# 10  Data Aggregation and Group Operations

## 10.1 How to Think About Group Operations

`split-apply-combine`

 1. data contained in a pandas object, whether a Series, DataFrame, or otherwise, is split into groups based on one or more keys. The splitting is performed on a particular axis of an object. For example, a DataFrame can be grouped on its rows (`axis="index"`) or its columns (`axis="columns"`). 
    Each grouping key can take many forms:

        - A list or array of values that is the same length as the axis being grouped

        - A value indicating a column name in a DataFrame

        - A dictionary or Series giving a correspondence between the values on the axis being grouped and the group names

        - A function to be invoked on the axis index or the individual labels in the index
 
 2. Once this is done, a function is applied to each group, producing a new value. 
 3. Finally, the results of all those function applications are combined into a result object. The form of the resulting object will usually depend on what’s being done to the data. 

df["data1"].groupby(df["key1"]).mean() # note "key1" becomes the index name of the prouped.mean series

df["data1"].groupby([df["key1"], df["key2"]]).mean() # Use two keys

Keys are provided by lists
states = np.array(["OH", "CA", "CA", "OH", "OH", "CA", "OH"])
years = [2005, 2005, 2006, 2005, 2006, 2005, 2006]
df["data1"].groupby([states, years]).mean()

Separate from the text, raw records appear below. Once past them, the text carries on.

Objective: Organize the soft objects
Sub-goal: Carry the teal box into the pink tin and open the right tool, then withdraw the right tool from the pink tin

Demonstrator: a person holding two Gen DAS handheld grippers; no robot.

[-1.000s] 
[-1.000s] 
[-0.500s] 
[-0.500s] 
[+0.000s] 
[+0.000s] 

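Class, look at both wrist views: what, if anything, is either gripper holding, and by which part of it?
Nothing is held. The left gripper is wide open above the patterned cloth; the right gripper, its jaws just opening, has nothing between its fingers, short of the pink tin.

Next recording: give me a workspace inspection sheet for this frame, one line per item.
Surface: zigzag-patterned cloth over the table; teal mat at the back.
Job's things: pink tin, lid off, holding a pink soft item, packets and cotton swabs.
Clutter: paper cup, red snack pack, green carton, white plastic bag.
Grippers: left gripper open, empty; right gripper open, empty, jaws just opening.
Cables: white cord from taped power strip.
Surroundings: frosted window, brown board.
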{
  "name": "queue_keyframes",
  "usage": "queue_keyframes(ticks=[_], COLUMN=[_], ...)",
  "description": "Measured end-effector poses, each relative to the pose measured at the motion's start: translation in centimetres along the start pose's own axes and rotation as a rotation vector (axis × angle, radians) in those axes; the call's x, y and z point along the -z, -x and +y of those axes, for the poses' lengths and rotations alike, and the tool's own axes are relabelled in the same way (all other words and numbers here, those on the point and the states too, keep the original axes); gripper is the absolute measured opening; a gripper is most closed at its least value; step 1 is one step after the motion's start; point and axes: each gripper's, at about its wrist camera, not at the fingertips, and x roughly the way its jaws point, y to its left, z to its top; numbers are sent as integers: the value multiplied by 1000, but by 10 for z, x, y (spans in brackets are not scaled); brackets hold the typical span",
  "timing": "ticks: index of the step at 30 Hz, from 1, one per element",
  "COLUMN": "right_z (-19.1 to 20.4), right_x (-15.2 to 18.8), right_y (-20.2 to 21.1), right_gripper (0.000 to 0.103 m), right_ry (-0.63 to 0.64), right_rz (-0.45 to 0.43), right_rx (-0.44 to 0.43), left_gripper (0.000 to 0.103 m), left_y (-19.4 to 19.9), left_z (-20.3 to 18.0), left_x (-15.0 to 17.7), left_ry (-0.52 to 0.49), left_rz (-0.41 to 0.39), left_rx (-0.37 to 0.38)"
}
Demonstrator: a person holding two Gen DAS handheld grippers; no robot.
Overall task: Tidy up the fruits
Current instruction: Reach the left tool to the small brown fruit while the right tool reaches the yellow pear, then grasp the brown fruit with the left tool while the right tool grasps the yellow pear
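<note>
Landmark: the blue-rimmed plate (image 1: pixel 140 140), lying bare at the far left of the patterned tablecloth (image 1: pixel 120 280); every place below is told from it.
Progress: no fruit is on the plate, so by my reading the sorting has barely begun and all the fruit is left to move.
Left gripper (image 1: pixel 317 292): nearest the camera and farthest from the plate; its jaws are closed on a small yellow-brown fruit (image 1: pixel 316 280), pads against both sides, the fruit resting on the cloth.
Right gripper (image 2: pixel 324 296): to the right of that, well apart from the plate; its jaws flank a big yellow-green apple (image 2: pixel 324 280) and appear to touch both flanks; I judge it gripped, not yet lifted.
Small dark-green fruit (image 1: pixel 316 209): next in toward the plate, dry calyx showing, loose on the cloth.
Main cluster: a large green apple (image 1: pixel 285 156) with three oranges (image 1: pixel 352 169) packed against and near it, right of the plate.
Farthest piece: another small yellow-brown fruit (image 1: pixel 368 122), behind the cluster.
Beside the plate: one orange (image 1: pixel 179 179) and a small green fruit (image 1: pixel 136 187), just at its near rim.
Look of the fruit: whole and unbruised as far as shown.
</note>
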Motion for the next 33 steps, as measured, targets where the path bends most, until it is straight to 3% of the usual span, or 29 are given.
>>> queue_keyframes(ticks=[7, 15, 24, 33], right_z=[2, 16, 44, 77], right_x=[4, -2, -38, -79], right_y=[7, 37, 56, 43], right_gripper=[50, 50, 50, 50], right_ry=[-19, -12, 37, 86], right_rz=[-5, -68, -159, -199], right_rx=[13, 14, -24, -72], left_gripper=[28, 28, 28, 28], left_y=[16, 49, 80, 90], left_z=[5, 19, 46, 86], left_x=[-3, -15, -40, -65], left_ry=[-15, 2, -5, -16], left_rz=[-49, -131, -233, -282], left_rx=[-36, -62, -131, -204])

Frequently, the grouping information is found in the same DataFrame as the data you want to work on. In that case, you can pass column names (whether those are strings, numbers, or other Python objects) as the group keys:

df.groupby("key1").mean()

df.groupby("key2").mean(numeric_only=True) # because 'key1` col is not numeric, can not aggregated with mean

Multiple keys provided by a list of col names
df.groupby(["key1", "key2"]).mean()

Regardless of the objective in using groupby, a generally useful GroupBy method is `size`, which returns a Series containing ***group sizes***:

df.groupby(["key1", "key2"]).size() # default drop na values 

do not drop na values
df.groupby("key1", dropna=False).size()

df.groupby("key1").count() # non-null values in each group

### Iterating over Groups
The object returned by groupby supports iteration, generating a sequence of 2-tuples containing the group name along with the chunk of data. 

for name, group in df.groupby("key1"): # name is different value of key1, and group is each group member
    print('-'*20)
    print(name)
    print('-'*20)
    print(group)

for (k1, k2), group in df.groupby(["key1", "key2"]):
    print('-'*20)
    print((k1, k2))
    print('-'*20)
    print(group)


A recipe you may find useful is computing a dictionary of the data pieces as a one-liner:

pieces = {name: group for name, group in df.groupby("key1")}
pieces["b"]

By default groupby groups on `axis="index"`, but you can group on any of the other axes. For example, we could group the columns of our example df here by whether they start with "key" or "data":

grouped = df.groupby({"key1": "key", "key2": "key", # note the groupping keys are passed with a dictionary
                      "data1": "data", "data2": "data"}, axis="columns") 
#equivalent to
#grouped = df.groupby(['key', 'key', 'data','data'], axis="columns") 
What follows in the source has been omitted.